## Supplied information
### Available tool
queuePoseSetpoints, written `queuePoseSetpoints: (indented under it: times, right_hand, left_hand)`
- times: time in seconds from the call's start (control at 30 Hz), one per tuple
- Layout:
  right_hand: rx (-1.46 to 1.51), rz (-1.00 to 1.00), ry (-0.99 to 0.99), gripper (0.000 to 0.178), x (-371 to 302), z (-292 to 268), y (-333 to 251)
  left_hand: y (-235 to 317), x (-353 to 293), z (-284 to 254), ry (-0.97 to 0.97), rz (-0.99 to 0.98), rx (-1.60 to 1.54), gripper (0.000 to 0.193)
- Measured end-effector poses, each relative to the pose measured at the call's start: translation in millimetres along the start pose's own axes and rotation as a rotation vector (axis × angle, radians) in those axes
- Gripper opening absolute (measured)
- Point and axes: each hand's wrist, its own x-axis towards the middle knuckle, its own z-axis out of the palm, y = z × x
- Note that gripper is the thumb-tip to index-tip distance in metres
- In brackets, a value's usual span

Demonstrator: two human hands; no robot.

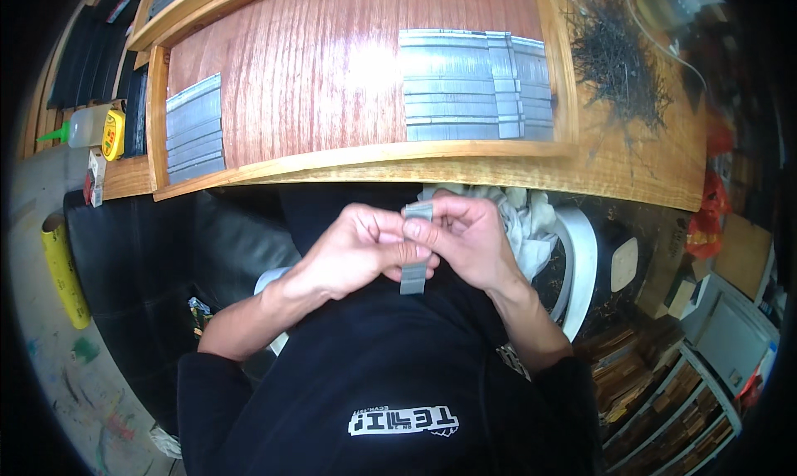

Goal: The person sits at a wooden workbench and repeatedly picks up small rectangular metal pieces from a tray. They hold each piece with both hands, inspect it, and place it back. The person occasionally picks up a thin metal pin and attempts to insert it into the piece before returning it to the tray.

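Between my two hands is a narrow grey strip (413, 278) with fine cross lines, held upright in front of my chest. My left hand (363, 247) pinches its middle, the thumb lying across it. My right hand (467, 242) grips its upper part between thumb and bent fingers. Parts of the strip are hidden behind the thumbs. Beyond the hands stands a wooden tray (365, 154) with a reddish base. Grey strips like the held one lie in a wide block (448, 85) on its right side, and a smaller group (195, 131) sits at its left end.
A heap of thin dark wire-like pieces (618, 56) lies right of the tray, near a squeeze bottle (668, 9). Left of the tray are a green-tipped bottle (83, 127) and a yellow container (114, 135). A white chair arm (579, 268) curves beside my right arm.
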Motion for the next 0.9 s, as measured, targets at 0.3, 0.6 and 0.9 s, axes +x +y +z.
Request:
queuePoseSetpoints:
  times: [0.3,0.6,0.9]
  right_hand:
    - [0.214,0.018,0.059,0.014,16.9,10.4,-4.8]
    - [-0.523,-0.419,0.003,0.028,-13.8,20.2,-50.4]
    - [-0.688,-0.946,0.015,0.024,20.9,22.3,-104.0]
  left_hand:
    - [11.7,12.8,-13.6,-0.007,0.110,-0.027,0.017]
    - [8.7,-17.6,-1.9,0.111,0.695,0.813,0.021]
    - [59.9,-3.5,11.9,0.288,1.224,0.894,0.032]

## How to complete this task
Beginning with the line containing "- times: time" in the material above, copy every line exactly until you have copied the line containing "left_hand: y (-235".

## Final answer
- times: time in seconds from the call's start (control at 30 Hz), one per tuple
- Layout:
  right_hand: rx (-1.46 to 1.51), rz (-1.00 to 1.00), ry (-0.99 to 0.99), gripper (0.000 to 0.178), x (-371 to 302), z (-292 to 268), y (-333 to 251)
  left_hand: y (-235 to 317), x (-353 to 293), z (-284 to 254), ry (-0.97 to 0.97), rz (-0.99 to 0.98), rx (-1.60 to 1.54), gripper (0.000 to 0.193)

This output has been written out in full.